◆ **Work instruction**
In this exercise, the entries below include pictures. Repeat exactly the lines from the line with "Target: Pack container" to the line with "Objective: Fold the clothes", including both, but without the pictures.

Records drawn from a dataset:
__________________________________________________
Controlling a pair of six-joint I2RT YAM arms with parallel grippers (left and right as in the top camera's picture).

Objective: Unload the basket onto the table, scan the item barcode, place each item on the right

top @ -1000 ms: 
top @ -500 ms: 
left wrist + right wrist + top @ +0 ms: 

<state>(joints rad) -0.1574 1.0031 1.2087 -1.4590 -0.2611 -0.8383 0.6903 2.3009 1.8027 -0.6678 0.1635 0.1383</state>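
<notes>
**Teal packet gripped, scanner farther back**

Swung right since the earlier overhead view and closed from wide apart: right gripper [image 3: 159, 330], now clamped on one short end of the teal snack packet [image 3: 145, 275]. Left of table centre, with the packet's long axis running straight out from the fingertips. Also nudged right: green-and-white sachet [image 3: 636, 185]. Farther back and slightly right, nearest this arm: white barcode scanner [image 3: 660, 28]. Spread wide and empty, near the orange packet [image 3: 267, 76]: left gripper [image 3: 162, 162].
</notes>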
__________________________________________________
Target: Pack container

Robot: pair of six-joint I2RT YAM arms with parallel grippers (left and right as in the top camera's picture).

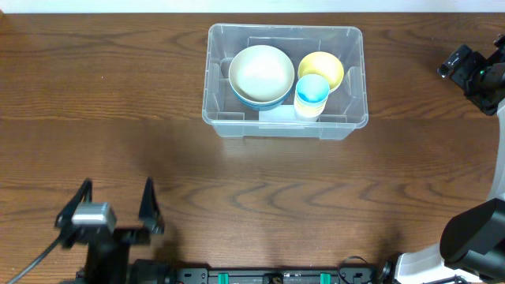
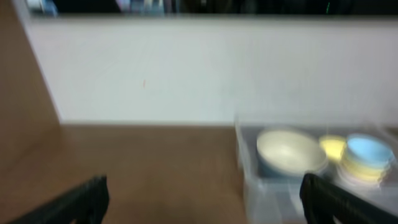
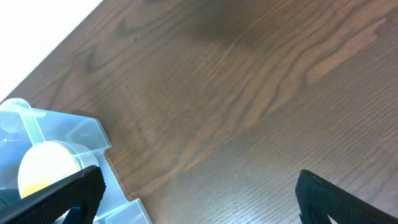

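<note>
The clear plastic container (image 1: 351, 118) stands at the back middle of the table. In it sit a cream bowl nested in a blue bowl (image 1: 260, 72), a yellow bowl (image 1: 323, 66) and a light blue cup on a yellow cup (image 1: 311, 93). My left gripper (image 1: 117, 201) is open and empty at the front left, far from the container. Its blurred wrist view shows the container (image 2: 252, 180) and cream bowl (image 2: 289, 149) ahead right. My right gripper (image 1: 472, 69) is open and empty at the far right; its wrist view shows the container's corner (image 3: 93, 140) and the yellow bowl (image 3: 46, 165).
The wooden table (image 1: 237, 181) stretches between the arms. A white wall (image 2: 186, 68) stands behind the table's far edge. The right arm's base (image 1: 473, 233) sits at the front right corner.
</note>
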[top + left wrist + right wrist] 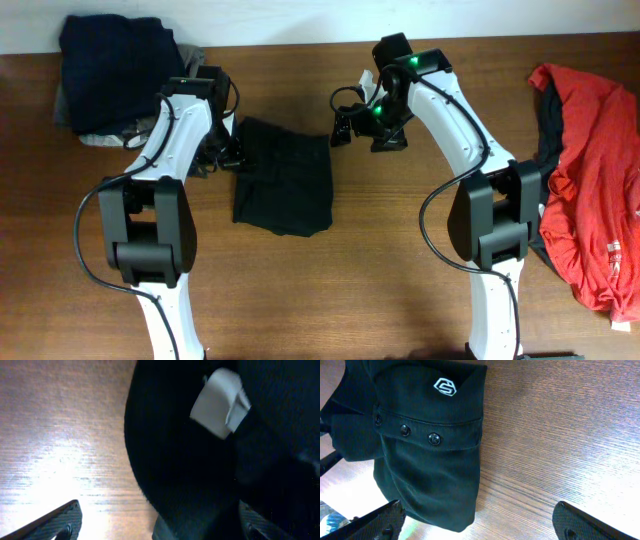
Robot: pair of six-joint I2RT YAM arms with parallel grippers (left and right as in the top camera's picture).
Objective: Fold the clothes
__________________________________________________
◆ **Output below**
Target: Pack container

Robot: pair of six-joint I2RT YAM arms with parallel grippers (left and right as in the top camera's picture).


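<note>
The clear plastic container (image 1: 351, 118) stands at the back middle of the table. In it sit a cream bowl nested in a blue bowl (image 1: 260, 72), a yellow bowl (image 1: 323, 66) and a light blue cup on a yellow cup (image 1: 311, 93). My left gripper (image 1: 117, 201) is open and empty at the front left, far from the container. Its blurred wrist view shows the container (image 2: 252, 180) and cream bowl (image 2: 289, 149) ahead right. My right gripper (image 1: 472, 69) is open and empty at the far right; its wrist view shows the container's corner (image 3: 93, 140) and the yellow bowl (image 3: 46, 165).
The wooden table (image 1: 237, 181) stretches between the arms. A white wall (image 2: 186, 68) stands behind the table's far edge. The right arm's base (image 1: 473, 233) sits at the front right corner.
</note>
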[top + left wrist + right wrist] 
Robot: pair of six-joint I2RT YAM arms with parallel grippers (left and right as in the top camera's picture).
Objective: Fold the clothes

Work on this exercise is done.